It’s the first thing I talk about during my classes. It’s not that needle felting is inherently dangerous. I find working with a hot glue gun to be far more perilous. But it can be even safer if you adhere to the following suggestions.
Wear Finger Protection
Especially if you’re working on tiny projects. Rubber fingertips available at the office supply store are an inexpensive and useful tool to have in your felting box. Leather slips are available at some crafting supply stores, or you can make your own by snipping the fingers off a thin pair of second-hand leather gloves.
Store Everything in Bins
If you’ve got pets or kids in the house, this goes double. It’ll keep your fibres safe from bugs and dust and food smells, but it’ll also give you a safe place to put your stuff when not in use. On that note…
Always Pack Everything Up Before Leaving Your Workspace.
Or keep the door shut. If you have cats, this will save you a huge vet bill and a heap of heartache.
Use a Felting Pad
Might seem obvious, but I’m certainly guilty of trying to felt something real quick on my thigh or chest. Don’t do it. Not even once.
Foam block or Stabbit-Style, they will save your work surface and your skin.
Treat Yourself to New Needles
New needles require fewer pokes, go into work more easily, and are less likely to break or bend with a bad stab. Clean new needles are also less likely to cause infection if you should break skin with one. Treat yourself!
Neck, shoulder, and wrist injuries are a definite threat when needle felting.
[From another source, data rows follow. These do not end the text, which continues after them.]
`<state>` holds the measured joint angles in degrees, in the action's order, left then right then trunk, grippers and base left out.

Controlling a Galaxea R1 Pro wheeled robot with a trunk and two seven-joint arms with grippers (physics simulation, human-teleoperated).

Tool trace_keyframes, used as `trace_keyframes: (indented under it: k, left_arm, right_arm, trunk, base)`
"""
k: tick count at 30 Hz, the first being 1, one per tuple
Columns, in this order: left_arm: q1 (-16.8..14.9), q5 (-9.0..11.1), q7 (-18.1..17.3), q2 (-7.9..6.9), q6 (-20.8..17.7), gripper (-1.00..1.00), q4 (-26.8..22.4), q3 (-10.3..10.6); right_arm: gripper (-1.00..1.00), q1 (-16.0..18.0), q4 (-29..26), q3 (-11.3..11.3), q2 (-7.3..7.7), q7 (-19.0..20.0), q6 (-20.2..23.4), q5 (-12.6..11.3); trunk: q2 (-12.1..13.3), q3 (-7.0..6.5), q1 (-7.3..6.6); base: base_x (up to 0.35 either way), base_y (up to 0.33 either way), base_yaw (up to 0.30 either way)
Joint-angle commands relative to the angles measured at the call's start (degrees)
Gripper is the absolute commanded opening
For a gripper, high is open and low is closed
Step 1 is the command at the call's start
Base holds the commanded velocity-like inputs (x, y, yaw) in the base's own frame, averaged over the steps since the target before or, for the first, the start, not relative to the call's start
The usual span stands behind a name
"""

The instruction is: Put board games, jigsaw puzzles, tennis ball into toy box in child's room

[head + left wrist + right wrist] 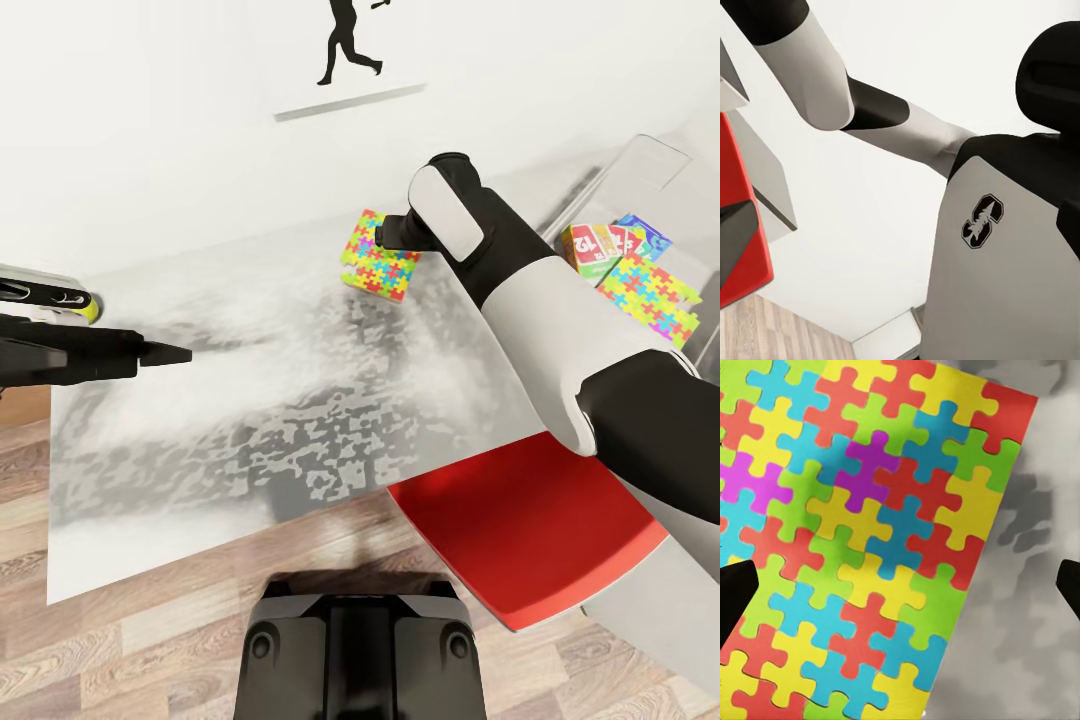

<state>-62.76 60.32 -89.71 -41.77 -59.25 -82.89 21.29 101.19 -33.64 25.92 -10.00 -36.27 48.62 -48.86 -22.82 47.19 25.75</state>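
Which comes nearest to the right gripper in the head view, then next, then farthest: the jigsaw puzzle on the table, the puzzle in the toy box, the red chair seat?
1. Jigsaw puzzle on the table, directly beneath the right gripper.
2. Puzzle in the toy box, off to its right.
3. Red chair seat, tucked at the table's near edge.

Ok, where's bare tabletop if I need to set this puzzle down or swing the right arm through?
Most of the table is bare: the wide stretch between the left gripper and the jigsaw puzzle under the right gripper, down to the near edge by the red chair. It is crowded at the far right, where the toy box holds a puzzle and board games.
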Motion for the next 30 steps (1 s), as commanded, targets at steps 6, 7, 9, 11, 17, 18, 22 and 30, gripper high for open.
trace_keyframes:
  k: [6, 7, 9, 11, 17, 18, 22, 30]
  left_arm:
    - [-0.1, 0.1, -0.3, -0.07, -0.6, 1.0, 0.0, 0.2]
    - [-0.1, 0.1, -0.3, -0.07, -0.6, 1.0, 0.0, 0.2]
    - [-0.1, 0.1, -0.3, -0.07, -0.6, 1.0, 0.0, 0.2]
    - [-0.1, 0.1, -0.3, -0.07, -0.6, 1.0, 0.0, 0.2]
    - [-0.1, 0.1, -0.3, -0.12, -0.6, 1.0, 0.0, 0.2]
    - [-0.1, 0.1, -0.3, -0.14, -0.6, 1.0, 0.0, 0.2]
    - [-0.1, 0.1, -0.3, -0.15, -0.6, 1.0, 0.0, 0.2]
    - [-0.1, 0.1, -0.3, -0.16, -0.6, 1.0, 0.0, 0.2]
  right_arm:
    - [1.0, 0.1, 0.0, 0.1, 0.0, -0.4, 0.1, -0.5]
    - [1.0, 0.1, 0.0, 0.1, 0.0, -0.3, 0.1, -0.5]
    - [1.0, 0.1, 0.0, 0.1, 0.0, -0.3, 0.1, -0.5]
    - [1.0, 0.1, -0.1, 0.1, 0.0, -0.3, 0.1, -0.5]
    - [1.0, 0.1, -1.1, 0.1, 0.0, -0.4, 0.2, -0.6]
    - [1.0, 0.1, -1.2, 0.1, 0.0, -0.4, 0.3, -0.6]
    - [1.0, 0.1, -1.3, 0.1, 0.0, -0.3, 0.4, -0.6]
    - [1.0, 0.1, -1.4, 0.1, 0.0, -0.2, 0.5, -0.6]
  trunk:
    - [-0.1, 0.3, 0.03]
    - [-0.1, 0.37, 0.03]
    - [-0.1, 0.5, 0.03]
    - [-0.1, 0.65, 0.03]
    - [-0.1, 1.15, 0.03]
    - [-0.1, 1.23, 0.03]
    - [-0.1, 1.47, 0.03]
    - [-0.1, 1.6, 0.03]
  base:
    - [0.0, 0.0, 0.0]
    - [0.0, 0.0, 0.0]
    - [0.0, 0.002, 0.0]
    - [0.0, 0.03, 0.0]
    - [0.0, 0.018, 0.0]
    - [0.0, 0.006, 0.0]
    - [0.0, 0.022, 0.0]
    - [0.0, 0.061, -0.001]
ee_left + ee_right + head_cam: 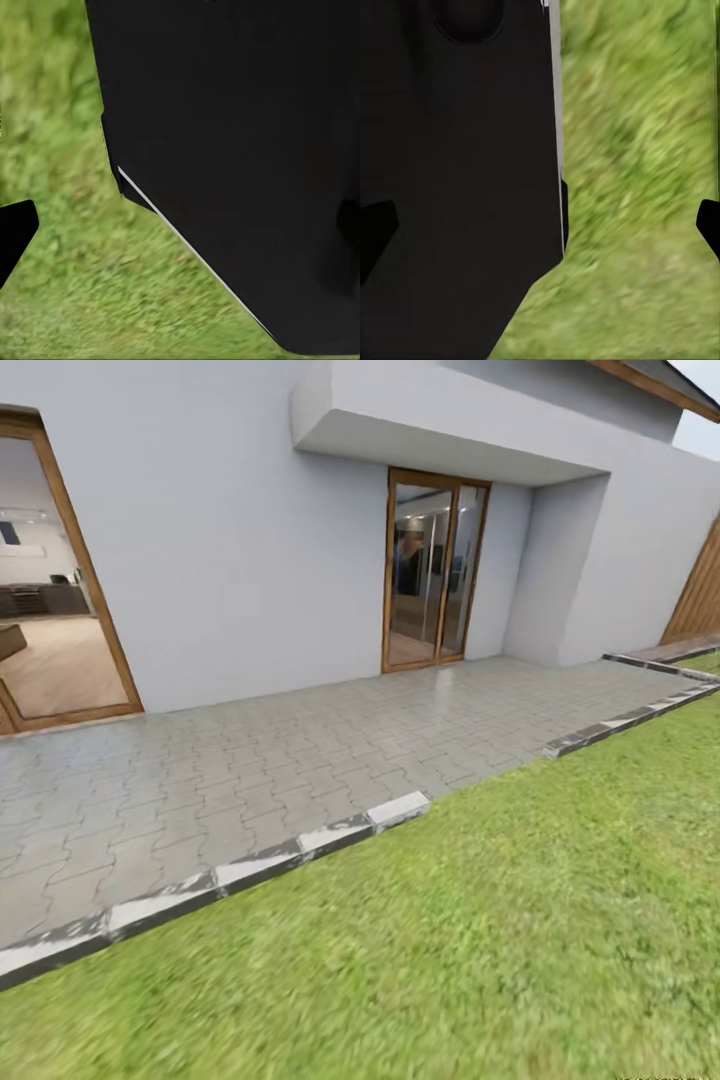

Taking regular breaks to move your body around, and change posture, is a great way to relieve stress on your vulnerable joints. Gentle stretching and a little walk will help you to be able to needle felt for longer, and more comfortably. If you’re starting to get sore, take a break.
Don’t Expect to Watch TV
You can’t listen to TV, but never stab while your eyes are otherwise engaged. It’s a surefire way to startle (or injure) yourself with a needle jab. Listen along to shows you’ve already seen, or enjoy a podcast instead. Audiobooks are a needle felter’s best friend.
Keep A Needle Count
If you’re using more than one needle, remember how many you have out so that you can account for them all when you’re packing up. Forgetting a needle in the couch or missing a dropped tool can have dire consequences for the next person using the chesterfield. You are a surgeon counting your sponges.
Be Aware of Your Non-Dominant Hand
If you’ve ever practiced knife safety, apply it to needle felting. If you’ve never practiced knife safety, please go learn about it. Seriously. It’s so important. Your local emergency room will thank you.
If your right hand doesn’t know what your left hand is doing, stop. Re-evaluate your choices. This is how you stab yourself. Think of your non-dominant hand as your guide hand, learn how to do “the claw” and keep that thing out of the way of your needles.
And, side note: if you do hurt yourself, take a break and wait to make sure there’s no blood. Sometimes the blood comes later, and the “blood, sweat and tears” we put into our artwork should really be figurative.
So with that I say: Stab on safely, friends.